En misant sur Israël, Mohammed VI cherche à moderniser son armée en achetant des armes israéliennes durant la guerre de Gaza, où des milliers de Palestiniens innocents ont été massacrés. Une décision qui fait de lui un « complice indirect » d’Israël aux yeux de ses détracteurs. Ce choix anormal, né de la normalisation avec l’État hébreu, fragilise son image en tant que leader musulman, et plus encore en tant que président du Comité Al-Qods… Les canons israéliens auront-ils raison des consciences ?
Entre canons automoteurs high-tech et satellites espions, Rabat mise sur Tel-Aviv pour moderniser son arsenal, au risque de heurter une opinion arabe déjà ulcérée par le soutien occidental à Israël.

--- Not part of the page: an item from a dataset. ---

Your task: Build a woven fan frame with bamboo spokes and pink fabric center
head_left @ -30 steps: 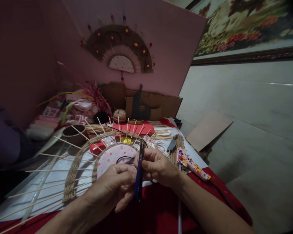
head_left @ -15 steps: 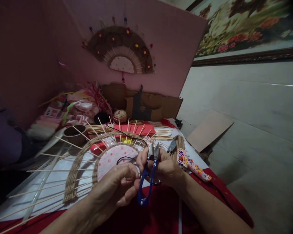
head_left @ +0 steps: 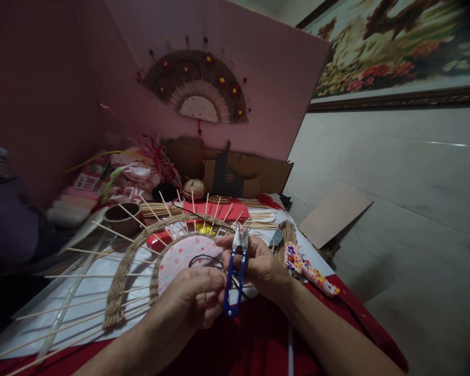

Une stratégie qui interroge autant qu’elle divise.
Le Maroc a officialisé l’acquisition de 36 pièces d’artillerie ATMOS 2000 auprès du géant israélien Elbit Systems, marquant un tournant dans sa politique de défense. Ces canons autotractés, montés sur des camions tchèques Tatra, allient mobilité, précision et rapidité. Une acquisition qui enterre la coopération historique avec ‘’ KNDS France ‘’, fournisseur du canon Caesar.
Dans la même dynamique, Rabat a signé un accord d’un milliard de dollars avec Israel Aerospace Industries (IAI) pour l’achat de ‘’ deux satellites espions Ofek 13 ‘’, capables de surveiller la région avec une résolution inférieure à 50 cm.
Depuis la normalisation des relations en 2020 dans le cadre des accords d’Abraham, Israël est devenu le troisième fournisseur d’armes du Maroc (11 % des importations), derrière les États-Unis et la France. En 2022, l’État hébreu avait déjà livré des systèmes de défense aérienne Barak (540 millions de dollars) et des ‘’drones Heron ‘’. Une relation qui profite à Tel-Aviv, en quête de légitimité dans le monde arabe, et à Rabat, désireux de diversifier ses partenariats. Pourtant, cette alliance se noue dans un contexte explosif : la guerre à Gaza, qui a fait plus de 45 000 morts palestiniens. Un paradoxe qui n’échappe ni aux ONG ni aux pays voisins.
Alors que le Maroc préside le Comité Al-Qods (chargé de la protection des lieux saints islamiques à Jérusalem), sa collaboration militaire avec Israël soulève des questions éthiques . Comment justifier l’achat d’armes à un pays accusé de crimes de guerre par la Cour internationale de Justice ? Pour les défenseurs des droits humains, cette coopération relève d’une « complicité indirecte » dans le conflit.